_What you are asked to do:_ In the listing below, locate the line containing "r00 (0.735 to" and the line containing "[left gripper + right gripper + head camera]". Output both of them and every line between, exactly as written, and nothing more.
========
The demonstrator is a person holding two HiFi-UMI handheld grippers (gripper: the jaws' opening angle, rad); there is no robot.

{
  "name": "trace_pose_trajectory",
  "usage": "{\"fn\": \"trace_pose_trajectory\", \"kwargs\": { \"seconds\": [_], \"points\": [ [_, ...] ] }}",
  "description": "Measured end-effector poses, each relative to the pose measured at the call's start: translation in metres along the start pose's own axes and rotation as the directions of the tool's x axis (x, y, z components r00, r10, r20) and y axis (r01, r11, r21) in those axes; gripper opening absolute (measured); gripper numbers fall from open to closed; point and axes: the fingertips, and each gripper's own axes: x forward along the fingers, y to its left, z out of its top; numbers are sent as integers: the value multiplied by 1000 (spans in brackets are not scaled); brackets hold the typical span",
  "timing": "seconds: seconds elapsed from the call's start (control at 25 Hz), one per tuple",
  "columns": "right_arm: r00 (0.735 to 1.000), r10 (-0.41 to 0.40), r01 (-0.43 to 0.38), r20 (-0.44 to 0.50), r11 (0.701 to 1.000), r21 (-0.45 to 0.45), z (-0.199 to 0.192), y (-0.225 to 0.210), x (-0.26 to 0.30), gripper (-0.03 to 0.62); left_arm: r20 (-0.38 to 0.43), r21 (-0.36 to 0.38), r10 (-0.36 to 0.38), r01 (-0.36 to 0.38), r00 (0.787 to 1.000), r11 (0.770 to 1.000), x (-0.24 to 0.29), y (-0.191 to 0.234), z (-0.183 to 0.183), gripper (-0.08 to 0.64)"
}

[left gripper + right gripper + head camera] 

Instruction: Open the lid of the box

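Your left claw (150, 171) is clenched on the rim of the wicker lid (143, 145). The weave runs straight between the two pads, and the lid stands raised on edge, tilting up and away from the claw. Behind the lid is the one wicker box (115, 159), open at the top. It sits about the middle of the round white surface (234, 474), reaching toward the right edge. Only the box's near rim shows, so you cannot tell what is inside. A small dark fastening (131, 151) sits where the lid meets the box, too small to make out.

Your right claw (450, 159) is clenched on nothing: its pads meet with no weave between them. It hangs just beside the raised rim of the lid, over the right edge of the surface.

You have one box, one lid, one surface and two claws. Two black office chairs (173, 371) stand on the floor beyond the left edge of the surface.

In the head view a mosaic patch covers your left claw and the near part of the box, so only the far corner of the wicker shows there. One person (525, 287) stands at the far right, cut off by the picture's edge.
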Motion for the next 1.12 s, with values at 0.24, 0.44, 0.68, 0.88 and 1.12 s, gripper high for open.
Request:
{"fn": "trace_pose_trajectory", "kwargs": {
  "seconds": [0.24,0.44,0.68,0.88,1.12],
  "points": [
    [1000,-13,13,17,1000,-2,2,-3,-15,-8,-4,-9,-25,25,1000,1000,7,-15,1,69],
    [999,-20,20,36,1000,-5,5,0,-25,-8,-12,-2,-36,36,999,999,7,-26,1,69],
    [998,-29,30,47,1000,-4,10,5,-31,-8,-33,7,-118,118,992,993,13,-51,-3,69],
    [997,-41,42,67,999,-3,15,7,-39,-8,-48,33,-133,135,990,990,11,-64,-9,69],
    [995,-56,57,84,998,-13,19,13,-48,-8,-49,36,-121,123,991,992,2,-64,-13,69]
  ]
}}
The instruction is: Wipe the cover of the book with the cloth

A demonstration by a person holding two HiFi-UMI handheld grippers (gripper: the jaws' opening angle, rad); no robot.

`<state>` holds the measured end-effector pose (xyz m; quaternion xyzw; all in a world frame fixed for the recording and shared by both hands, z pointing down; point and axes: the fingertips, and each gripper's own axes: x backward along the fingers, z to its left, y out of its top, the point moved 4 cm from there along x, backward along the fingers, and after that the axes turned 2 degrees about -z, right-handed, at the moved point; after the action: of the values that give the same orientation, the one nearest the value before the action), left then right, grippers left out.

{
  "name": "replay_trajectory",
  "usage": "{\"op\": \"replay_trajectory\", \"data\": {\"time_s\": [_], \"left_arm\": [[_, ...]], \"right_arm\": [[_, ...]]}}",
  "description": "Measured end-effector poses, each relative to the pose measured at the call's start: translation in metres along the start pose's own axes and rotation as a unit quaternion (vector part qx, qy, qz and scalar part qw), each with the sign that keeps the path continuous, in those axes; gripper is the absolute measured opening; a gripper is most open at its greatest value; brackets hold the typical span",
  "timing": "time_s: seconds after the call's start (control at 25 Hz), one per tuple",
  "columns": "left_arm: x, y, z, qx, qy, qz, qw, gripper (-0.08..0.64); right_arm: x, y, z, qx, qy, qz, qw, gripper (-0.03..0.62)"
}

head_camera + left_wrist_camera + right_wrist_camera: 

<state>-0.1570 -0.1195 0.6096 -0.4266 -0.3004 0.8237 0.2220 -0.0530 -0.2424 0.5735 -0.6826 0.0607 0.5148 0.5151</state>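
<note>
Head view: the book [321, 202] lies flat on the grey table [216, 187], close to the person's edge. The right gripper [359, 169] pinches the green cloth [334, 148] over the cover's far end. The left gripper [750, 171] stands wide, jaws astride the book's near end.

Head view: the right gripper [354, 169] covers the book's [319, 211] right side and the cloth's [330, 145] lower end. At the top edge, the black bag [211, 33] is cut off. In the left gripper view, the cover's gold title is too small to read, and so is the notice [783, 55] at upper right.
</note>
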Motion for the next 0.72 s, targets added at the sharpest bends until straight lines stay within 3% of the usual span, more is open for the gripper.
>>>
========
_Response to the task:_
  "columns": "right_arm: r00 (0.735 to 1.000), r10 (-0.41 to 0.40), r01 (-0.43 to 0.38), r20 (-0.44 to 0.50), r11 (0.701 to 1.000), r21 (-0.45 to 0.45), z (-0.199 to 0.192), y (-0.225 to 0.210), x (-0.26 to 0.30), gripper (-0.03 to 0.62); left_arm: r20 (-0.38 to 0.43), r21 (-0.36 to 0.38), r10 (-0.36 to 0.38), r01 (-0.36 to 0.38), r00 (0.787 to 1.000), r11 (0.770 to 1.000), x (-0.24 to 0.29), y (-0.191 to 0.234), z (-0.183 to 0.183), gripper (-0.08 to 0.64)"
}

[left gripper + right gripper + head camera] 

Nothing more remains for this exercise.